- What you have to do: Go through the lines below and retype each one exactly.

- Supplied material:
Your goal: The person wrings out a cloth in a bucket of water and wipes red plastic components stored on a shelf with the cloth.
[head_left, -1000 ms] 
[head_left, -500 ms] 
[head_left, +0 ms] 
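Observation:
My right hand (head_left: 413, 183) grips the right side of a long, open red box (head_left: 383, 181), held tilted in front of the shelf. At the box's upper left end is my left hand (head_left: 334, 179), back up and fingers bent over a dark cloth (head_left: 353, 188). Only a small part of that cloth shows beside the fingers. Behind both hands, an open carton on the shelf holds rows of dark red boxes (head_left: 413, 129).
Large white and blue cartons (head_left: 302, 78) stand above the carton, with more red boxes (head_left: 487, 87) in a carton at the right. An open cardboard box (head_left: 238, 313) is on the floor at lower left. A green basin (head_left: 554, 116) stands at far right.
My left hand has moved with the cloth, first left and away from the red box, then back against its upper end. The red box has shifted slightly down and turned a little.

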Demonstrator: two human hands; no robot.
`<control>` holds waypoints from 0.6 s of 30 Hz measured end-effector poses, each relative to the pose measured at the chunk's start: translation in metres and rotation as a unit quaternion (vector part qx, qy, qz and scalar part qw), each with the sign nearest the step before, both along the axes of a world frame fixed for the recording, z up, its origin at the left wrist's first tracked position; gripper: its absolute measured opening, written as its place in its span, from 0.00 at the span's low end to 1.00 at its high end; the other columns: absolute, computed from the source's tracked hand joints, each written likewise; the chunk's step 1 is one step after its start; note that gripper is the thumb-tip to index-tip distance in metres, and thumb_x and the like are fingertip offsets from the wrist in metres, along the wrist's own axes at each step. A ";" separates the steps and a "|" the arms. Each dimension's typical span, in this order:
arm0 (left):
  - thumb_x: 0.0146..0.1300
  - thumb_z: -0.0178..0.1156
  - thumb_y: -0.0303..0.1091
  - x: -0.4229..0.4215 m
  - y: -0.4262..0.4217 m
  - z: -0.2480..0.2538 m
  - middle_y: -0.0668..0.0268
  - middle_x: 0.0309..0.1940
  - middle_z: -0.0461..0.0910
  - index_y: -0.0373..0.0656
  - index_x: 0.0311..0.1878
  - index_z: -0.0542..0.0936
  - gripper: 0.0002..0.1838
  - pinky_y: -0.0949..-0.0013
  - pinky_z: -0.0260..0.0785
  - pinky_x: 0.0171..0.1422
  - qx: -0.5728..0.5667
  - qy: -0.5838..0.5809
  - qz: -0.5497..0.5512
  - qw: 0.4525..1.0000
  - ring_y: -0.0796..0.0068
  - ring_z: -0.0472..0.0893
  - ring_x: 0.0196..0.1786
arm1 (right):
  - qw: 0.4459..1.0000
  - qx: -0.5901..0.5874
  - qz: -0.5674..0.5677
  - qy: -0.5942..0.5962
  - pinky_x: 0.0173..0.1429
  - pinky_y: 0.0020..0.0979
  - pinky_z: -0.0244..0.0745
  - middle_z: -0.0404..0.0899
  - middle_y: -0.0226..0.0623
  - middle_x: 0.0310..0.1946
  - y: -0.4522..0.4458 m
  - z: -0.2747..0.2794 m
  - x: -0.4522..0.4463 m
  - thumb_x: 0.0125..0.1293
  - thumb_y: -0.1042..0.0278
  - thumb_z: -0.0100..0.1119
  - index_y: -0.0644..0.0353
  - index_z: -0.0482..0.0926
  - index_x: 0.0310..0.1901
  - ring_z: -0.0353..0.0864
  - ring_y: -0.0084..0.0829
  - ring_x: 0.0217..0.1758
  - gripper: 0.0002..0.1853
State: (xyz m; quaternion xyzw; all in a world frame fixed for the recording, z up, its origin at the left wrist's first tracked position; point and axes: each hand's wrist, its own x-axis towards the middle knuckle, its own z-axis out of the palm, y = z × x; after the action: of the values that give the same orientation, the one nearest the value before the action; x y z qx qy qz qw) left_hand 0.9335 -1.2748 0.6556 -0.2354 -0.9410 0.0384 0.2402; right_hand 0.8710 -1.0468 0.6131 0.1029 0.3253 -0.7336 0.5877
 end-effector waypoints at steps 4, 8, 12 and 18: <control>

- Task response:
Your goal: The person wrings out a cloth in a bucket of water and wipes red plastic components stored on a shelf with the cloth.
[head_left, -1000 ms] 
[head_left, -500 ms] 
[head_left, +0 ms] 
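Observation:
My right hand (head_left: 413, 183) grips the right side of a long, open red box (head_left: 383, 181), held tilted in front of the shelf. At the box's upper left end is my left hand (head_left: 334, 179), back up and fingers bent over a dark cloth (head_left: 353, 188). Only a small part of that cloth shows beside the fingers. Behind both hands, an open carton on the shelf holds rows of dark red boxes (head_left: 413, 129).
Large white and blue cartons (head_left: 302, 78) stand above the carton, with more red boxes (head_left: 487, 87) in a carton at the right. An open cardboard box (head_left: 238, 313) is on the floor at lower left. A green basin (head_left: 554, 116) stands at far right.
My left hand has moved with the cloth, first left and away from the red box, then back against its upper end. The red box has shifted slightly down and turned a little.
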
Demonstrator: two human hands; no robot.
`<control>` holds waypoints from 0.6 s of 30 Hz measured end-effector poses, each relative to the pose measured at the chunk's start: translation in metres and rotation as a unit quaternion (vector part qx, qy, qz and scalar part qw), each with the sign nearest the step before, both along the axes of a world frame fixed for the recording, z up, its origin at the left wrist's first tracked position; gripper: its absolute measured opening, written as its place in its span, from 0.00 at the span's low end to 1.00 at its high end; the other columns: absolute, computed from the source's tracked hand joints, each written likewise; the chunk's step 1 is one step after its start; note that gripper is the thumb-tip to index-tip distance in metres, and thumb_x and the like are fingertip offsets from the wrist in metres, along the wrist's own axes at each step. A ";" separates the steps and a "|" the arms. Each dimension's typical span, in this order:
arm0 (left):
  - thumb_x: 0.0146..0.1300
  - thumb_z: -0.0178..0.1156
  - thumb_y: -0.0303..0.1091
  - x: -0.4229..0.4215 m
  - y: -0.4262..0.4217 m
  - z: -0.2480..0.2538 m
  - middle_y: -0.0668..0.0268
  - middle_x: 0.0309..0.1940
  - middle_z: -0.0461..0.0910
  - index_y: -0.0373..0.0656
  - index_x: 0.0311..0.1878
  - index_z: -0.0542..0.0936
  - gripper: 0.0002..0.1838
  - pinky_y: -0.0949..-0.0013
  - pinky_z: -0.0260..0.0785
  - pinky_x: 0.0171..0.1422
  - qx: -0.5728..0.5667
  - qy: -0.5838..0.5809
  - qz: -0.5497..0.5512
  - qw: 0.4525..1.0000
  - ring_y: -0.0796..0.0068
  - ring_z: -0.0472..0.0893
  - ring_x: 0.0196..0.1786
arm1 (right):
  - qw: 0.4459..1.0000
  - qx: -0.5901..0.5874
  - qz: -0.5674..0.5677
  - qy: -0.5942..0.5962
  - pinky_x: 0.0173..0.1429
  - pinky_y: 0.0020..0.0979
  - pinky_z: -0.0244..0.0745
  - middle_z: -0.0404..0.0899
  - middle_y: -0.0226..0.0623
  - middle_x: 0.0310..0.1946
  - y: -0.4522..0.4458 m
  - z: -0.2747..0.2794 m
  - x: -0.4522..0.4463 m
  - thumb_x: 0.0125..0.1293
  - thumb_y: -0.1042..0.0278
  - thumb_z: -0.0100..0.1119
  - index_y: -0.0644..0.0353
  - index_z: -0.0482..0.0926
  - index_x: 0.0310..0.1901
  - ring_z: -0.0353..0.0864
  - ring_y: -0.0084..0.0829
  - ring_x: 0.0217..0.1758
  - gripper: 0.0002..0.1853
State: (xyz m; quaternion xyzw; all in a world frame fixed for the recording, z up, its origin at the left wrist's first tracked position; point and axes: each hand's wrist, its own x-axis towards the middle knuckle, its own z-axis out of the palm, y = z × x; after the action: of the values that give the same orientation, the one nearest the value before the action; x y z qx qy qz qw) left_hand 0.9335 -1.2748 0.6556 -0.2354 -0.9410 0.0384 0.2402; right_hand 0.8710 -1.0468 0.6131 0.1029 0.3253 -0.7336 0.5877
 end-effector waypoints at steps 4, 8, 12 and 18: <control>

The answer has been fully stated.